**Task item**
Please retype the listing below without a single change.

**Provided data**
%%

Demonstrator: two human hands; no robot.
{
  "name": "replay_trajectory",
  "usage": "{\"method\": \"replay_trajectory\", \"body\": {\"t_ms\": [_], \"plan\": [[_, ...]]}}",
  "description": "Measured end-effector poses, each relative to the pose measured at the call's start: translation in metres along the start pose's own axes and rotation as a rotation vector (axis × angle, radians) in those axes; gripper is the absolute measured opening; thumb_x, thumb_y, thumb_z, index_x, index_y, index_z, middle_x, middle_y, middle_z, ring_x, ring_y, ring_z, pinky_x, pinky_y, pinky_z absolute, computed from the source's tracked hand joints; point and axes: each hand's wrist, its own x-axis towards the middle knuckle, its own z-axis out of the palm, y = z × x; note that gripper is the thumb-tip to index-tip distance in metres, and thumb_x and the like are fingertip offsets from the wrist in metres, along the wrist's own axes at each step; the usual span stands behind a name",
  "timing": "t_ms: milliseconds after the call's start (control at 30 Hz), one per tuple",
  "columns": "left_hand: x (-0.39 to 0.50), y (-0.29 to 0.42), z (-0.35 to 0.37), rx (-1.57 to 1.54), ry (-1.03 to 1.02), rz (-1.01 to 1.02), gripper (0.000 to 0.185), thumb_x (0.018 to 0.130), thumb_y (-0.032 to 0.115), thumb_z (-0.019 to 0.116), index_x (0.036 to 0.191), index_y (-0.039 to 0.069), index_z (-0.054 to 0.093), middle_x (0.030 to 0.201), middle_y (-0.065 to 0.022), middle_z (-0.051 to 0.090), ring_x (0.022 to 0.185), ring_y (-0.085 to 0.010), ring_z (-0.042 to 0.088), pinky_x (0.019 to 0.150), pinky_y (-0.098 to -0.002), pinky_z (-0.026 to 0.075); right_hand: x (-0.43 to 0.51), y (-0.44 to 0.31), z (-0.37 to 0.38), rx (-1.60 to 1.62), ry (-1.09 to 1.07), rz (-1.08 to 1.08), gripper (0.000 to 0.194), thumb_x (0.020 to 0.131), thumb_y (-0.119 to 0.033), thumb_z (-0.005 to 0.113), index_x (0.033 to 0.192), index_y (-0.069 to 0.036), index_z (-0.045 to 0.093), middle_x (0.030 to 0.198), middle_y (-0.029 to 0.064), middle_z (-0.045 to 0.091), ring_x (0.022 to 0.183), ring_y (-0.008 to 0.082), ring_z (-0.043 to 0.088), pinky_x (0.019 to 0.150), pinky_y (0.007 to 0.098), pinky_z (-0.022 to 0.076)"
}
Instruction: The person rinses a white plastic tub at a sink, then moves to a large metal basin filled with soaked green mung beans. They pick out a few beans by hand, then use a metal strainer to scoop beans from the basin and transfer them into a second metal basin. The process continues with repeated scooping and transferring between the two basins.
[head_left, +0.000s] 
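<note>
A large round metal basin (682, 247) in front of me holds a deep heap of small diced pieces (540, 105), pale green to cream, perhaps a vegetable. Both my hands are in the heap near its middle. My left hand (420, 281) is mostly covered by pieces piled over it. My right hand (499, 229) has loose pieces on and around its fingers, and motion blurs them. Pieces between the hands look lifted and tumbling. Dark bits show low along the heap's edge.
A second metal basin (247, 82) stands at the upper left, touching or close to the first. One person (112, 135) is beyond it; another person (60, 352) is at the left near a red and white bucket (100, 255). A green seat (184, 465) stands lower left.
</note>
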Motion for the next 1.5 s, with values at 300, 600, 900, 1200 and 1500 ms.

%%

**Solution for this task**
Demonstrator: two human hands; no robot.
{
  "name": "replay_trajectory",
  "usage": "{\"method\": \"replay_trajectory\", \"body\": {\"t_ms\": [_], \"plan\": [[_, ...]]}}",
  "description": "Measured end-effector poses, each relative to the pose measured at the call's start: translation in metres along the start pose's own axes and rotation as a rotation vector (axis × angle, radians) in those axes; gripper is the absolute measured opening; thumb_x, thumb_y, thumb_z, index_x, index_y, index_z, middle_x, middle_y, middle_z, ring_x, ring_y, ring_z, pinky_x, pinky_y, pinky_z absolute, computed from the source's tracked hand joints; point and axes: each hand's wrist, its own x-axis towards the middle knuckle, its own z-axis out of the palm, y = z × x; note that gripper is the thumb-tip to index-tip distance in metres, and thumb_x and the like are fingertip offsets from the wrist in metres, along the wrist's own axes at each step; the usual span stands behind a name",
  "timing": "t_ms: milliseconds after the call's start (control at 30 Hz), one per tuple",
  "columns": "left_hand: x (-0.39 to 0.50), y (-0.29 to 0.42), z (-0.35 to 0.37), rx (-1.57 to 1.54), ry (-1.03 to 1.02), rz (-1.01 to 1.02), gripper (0.000 to 0.185), thumb_x (0.018 to 0.130), thumb_y (-0.032 to 0.115), thumb_z (-0.019 to 0.116), index_x (0.036 to 0.191), index_y (-0.039 to 0.069), index_z (-0.054 to 0.093), middle_x (0.030 to 0.201), middle_y (-0.065 to 0.022), middle_z (-0.051 to 0.090), ring_x (0.022 to 0.185), ring_y (-0.085 to 0.010), ring_z (-0.042 to 0.088), pinky_x (0.019 to 0.150), pinky_y (-0.098 to -0.002), pinky_z (-0.026 to 0.075); right_hand: x (-0.43 to 0.51), y (-0.44 to 0.31), z (-0.37 to 0.38), rx (-1.60 to 1.62), ry (-1.09 to 1.07), rz (-1.08 to 1.08), gripper (0.000 to 0.194), thumb_x (0.020 to 0.131), thumb_y (-0.119 to 0.033), thumb_z (-0.005 to 0.113), index_x (0.033 to 0.192), index_y (-0.069 to 0.036), index_z (-0.045 to 0.093), middle_x (0.030 to 0.198), middle_y (-0.029 to 0.064), middle_z (-0.045 to 0.091), ring_x (0.022 to 0.183), ring_y (-0.008 to 0.082), ring_z (-0.043 to 0.088), pinky_x (0.019 to 0.150), pinky_y (0.007 to 0.098), pinky_z (-0.022 to 0.076)"
}
Instruction: The person rinses a white plastic tub at a sink, then moves to a large metal basin filled with soaked green mung beans. They pick out a few beans by hand, then use a metal strainer to scoop beans from the basin and transfer them into a second metal basin. The process continues with repeated scooping and transferring between the two basins.
[head_left, +0.000s] 
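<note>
A large round metal basin (682, 247) in front of me holds a deep heap of small diced pieces (540, 105), pale green to cream, perhaps a vegetable. Both my hands are in the heap near its middle. My left hand (420, 281) is mostly covered by pieces piled over it. My right hand (499, 229) has loose pieces on and around its fingers, and motion blurs them. Pieces between the hands look lifted and tumbling. Dark bits show low along the heap's edge.
A second metal basin (247, 82) stands at the upper left, touching or close to the first. One person (112, 135) is beyond it; another person (60, 352) is at the left near a red and white bucket (100, 255). A green seat (184, 465) stands lower left.
</note>
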Motion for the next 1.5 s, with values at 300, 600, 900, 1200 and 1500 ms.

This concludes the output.